**EXERCISE OBJECTIVE**
Report the number of lines in the data below that hold "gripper", without any other words.

**SUPPLIED DATA**
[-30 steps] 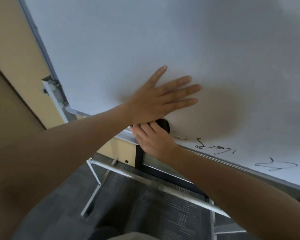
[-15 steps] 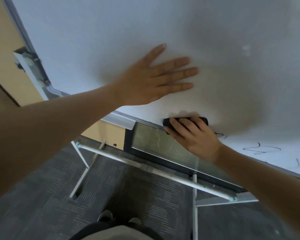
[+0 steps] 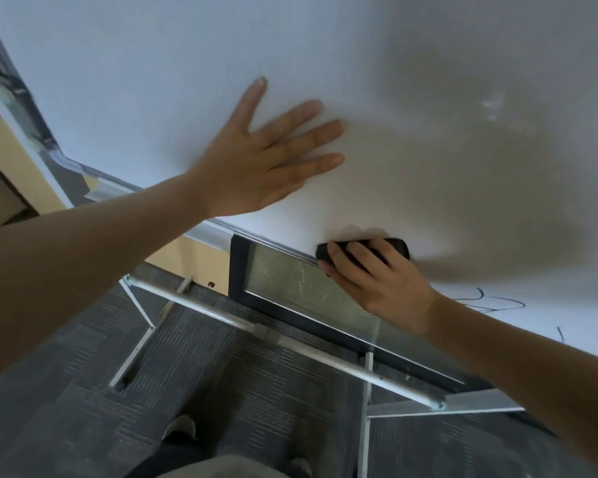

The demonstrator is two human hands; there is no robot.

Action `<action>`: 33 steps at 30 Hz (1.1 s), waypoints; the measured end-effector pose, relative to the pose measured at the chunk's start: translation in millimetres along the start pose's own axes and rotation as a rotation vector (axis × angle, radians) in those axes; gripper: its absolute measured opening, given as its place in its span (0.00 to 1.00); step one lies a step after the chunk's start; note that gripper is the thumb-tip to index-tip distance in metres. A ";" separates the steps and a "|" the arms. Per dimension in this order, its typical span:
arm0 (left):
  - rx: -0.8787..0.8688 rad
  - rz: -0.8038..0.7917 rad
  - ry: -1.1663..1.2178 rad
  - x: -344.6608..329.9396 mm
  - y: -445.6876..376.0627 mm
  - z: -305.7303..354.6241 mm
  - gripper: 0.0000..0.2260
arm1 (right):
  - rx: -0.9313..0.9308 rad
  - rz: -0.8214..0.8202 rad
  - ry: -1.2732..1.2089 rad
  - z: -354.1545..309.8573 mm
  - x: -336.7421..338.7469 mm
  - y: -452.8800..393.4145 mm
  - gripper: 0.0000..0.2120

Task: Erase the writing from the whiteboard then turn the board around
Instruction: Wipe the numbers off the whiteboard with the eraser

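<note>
A large whiteboard (image 3: 411,81) fills the upper part of the view, tilted in its metal frame. My left hand (image 3: 266,157) lies flat on the board with fingers spread, just above the bottom edge. My right hand (image 3: 373,274) presses a black eraser (image 3: 399,246) against the board next to that bottom edge. Black scribbled writing (image 3: 491,300) remains on the board at the lower right, beside my right wrist. The area around and above my hands is wiped white.
The board's metal stand has a crossbar (image 3: 290,336) and legs on grey carpet. A dark-framed glass panel (image 3: 308,288) stands behind the stand. A hinge bracket (image 3: 0,88) holds the board at the left. My shoes (image 3: 182,427) show at the bottom.
My right hand has slid the eraser rightward along the bottom edge, clearing the first scribbles. The left hand stays flat on the board. The view has shifted right and down.
</note>
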State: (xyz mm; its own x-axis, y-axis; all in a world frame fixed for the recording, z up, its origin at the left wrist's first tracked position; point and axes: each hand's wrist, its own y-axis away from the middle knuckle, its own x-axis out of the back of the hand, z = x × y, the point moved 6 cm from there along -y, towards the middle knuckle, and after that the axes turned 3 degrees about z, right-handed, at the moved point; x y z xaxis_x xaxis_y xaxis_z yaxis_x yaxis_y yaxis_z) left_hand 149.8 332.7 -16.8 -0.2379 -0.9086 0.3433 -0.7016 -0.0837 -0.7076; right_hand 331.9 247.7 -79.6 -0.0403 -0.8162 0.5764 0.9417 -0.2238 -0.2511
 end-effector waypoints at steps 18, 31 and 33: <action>0.054 -0.027 -0.031 0.4 -46.7 40.9 0.26 | 0.008 -0.025 0.034 3.8 3.2 -2.5 0.20; 0.060 0.041 0.006 -2.8 -45.5 47.0 0.25 | 0.197 -0.154 0.219 11.6 6.9 23.4 0.21; 0.064 0.054 0.000 -3.3 -45.4 46.5 0.25 | 0.090 -0.111 0.142 19.9 9.2 22.8 0.19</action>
State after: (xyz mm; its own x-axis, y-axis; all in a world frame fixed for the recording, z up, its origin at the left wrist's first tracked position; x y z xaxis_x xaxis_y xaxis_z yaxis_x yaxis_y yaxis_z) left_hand 213.7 320.5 -14.6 -0.2743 -0.9124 0.3038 -0.6431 -0.0608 -0.7633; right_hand 359.6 245.6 -64.5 -0.1859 -0.8575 0.4798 0.9548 -0.2730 -0.1179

**SOLUTION**
3